Copy the lines from the start of the records below through the line containing "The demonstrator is", both included, and leave out the pictures.

DATA SUPPLIED Start Marker

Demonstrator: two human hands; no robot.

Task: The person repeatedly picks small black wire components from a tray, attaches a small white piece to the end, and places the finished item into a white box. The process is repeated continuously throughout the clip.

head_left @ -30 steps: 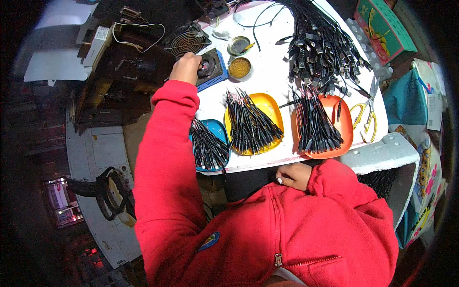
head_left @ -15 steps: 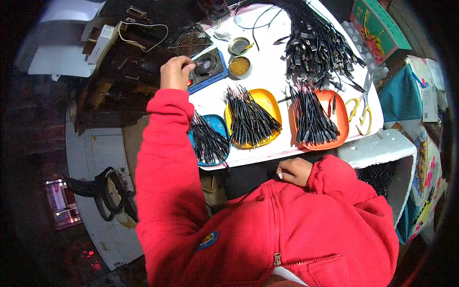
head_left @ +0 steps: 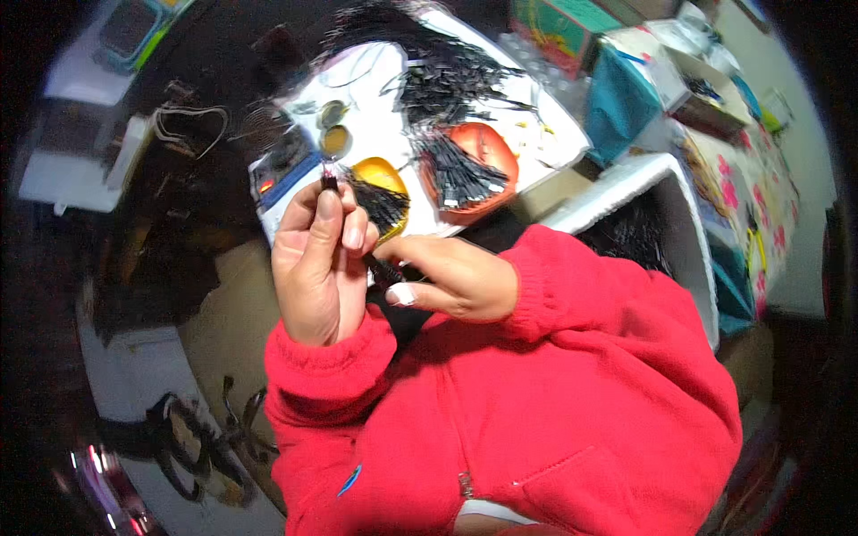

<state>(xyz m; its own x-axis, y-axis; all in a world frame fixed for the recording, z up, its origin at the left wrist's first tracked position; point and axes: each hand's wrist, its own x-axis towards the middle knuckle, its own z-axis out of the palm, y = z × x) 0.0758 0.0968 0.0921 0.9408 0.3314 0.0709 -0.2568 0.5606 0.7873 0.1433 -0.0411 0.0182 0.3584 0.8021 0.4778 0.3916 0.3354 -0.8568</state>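
Observation:
My left hand [head_left: 313, 250] is raised in front of my chest, palm toward me. Its thumb and fingers pinch a short black cable [head_left: 330, 182] whose thin reddish wire ends point up. Just to the right, my right hand [head_left: 460, 279] has its thumb and fingers closed around a dark, cable-like piece [head_left: 382, 271]. Whether this belongs to the same cable cannot be made out. Beyond the hands, bundles of short black cables lie in a yellow tray [head_left: 372, 169] and an orange tray [head_left: 490, 145]. The blue tray is hidden behind my hands.
On the white table [head_left: 368, 74] stand a blue box-like device [head_left: 295, 183] and two small round tins, one with amber contents [head_left: 334, 141]. A large heap of black cables [head_left: 447, 76] covers the far side. At right, a white foam box [head_left: 693, 232] holds dark cables.
My left hand has drawn back from the blue device toward my chest. My right hand has risen from my lap to meet it. The whole view has shifted and blurred.

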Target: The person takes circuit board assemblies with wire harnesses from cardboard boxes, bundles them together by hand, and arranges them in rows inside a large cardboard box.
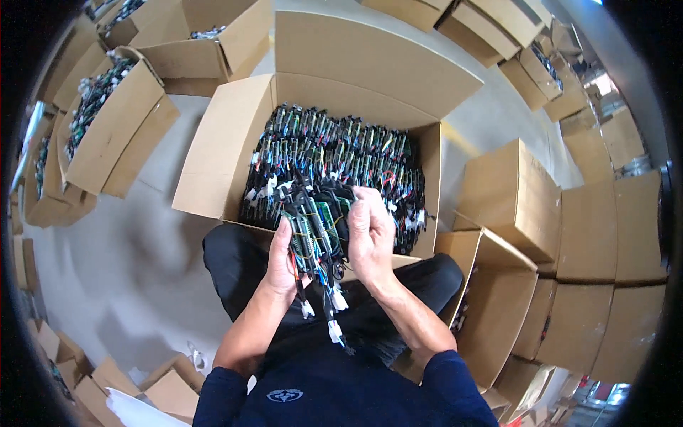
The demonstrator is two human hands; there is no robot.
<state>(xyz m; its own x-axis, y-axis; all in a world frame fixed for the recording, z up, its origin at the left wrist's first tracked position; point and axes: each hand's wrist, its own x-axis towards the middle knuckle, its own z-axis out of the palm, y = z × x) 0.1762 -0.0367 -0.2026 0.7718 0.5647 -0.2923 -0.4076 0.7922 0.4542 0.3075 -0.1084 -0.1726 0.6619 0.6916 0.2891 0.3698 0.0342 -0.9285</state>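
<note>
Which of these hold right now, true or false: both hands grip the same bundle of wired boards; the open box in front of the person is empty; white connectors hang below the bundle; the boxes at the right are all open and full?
1. Both hands grip the same bundle. True: the left hand and right hand close on one bundle of green circuit boards from either side.
2. The open box in front is empty. False: the cardboard box is packed with rows of similar wired boards.
3. White connectors hang below the bundle. True: white connectors dangle on wires under the hands.
4. The boxes at the right are all open and full. False: the stacked boxes there look closed.
</note>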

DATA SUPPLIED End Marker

### EXERCISE SOLUTION
Demonstrator: two human hands; no robot.

Task: The person repeatedly picks small black wire components from a tray, attaches a small white piece to the end, and places the finished item into a white box. The process is repeated continuously throughout the clip.

head_left @ -30 steps: 
head_left @ -15 steps: 
head_left @ +0 steps: 

<state>(xyz m; its own x-axis, y-axis; all in a world frame fixed for the recording, z up, its origin at the left wrist's first tracked position; point and axes: each hand's wrist, its own x-axis towards the middle knuckle, its own z-axis out of the palm, y = z × x) 0.0758 0.0968 0.0921 0.9408 0.3314 0.0709 -0.2568 0.5606 0.7873 0.1433 -0.0411 0.0182 0.3584 0.8021 0.4778 0.3916 0.3354 -0.8568</state>
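Observation:
My left hand [head_left: 313, 250] is raised in front of my chest, palm toward me. Its thumb and fingers pinch a short black cable [head_left: 330, 182] whose thin reddish wire ends point up. Just to the right, my right hand [head_left: 460, 279] has its thumb and fingers closed around a dark, cable-like piece [head_left: 382, 271]. Whether this belongs to the same cable cannot be made out. Beyond the hands, bundles of short black cables lie in a yellow tray [head_left: 372, 169] and an orange tray [head_left: 490, 145]. The blue tray is hidden behind my hands.
On the white table [head_left: 368, 74] stand a blue box-like device [head_left: 295, 183] and two small round tins, one with amber contents [head_left: 334, 141]. A large heap of black cables [head_left: 447, 76] covers the far side. At right, a white foam box [head_left: 693, 232] holds dark cables.
My left hand has drawn back from the blue device toward my chest. My right hand has risen from my lap to meet it. The whole view has shifted and blurred.
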
Target: The person takes circuit board assemblies with wire harnesses from cardboard boxes, bundles them together by hand, and arranges them in rows inside a large cardboard box.
The demonstrator is two human hands; there is no robot.

There's no more to the answer.